- What you will do
Please print out every line of the material, unchanged.

- Information supplied
((

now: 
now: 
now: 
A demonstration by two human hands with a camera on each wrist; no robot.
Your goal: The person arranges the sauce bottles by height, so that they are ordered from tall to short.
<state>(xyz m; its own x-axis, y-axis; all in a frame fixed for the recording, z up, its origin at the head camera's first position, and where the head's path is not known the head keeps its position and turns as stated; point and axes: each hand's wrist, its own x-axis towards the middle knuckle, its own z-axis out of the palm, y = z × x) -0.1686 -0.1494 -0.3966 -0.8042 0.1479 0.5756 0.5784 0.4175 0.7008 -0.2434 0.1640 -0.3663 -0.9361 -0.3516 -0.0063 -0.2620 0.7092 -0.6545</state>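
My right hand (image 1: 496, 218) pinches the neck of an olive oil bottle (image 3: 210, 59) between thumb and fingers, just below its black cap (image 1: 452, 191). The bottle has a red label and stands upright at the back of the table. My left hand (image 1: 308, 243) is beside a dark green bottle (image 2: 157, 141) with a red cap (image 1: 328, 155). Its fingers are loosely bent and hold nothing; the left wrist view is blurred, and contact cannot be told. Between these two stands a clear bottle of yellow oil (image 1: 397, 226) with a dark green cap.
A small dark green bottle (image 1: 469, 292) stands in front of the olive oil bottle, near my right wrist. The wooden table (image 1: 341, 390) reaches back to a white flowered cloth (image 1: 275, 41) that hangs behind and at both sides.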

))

- Finished task
now: 
now: 
now: 
A demonstration by two human hands with a camera on each wrist; no robot.
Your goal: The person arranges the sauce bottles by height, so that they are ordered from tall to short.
<state>(xyz m; its own x-axis, y-axis; all in a frame fixed for the recording, z up, its origin at the head camera's first position, and where the head's path is not known the head keeps its position and turns as stated; point and axes: each hand's wrist, its own x-axis towards the middle knuckle, its own z-axis out of the palm, y = z × x) -0.1686 -0.1494 -0.3966 -0.8042 0.1479 0.5756 0.5784 0.4175 0.7008 -0.2434 0.1640 -0.3663 -0.9361 -0.3516 -0.0063 -0.2620 0.7092 -0.6545</state>
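My right hand (image 1: 496, 218) pinches the neck of an olive oil bottle (image 3: 210, 59) between thumb and fingers, just below its black cap (image 1: 452, 191). The bottle has a red label and stands upright at the back of the table. My left hand (image 1: 308, 243) is beside a dark green bottle (image 2: 157, 141) with a red cap (image 1: 328, 155). Its fingers are loosely bent and hold nothing; the left wrist view is blurred, and contact cannot be told. Between these two stands a clear bottle of yellow oil (image 1: 397, 226) with a dark green cap.
A small dark green bottle (image 1: 469, 292) stands in front of the olive oil bottle, near my right wrist. The wooden table (image 1: 341, 390) reaches back to a white flowered cloth (image 1: 275, 41) that hangs behind and at both sides.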

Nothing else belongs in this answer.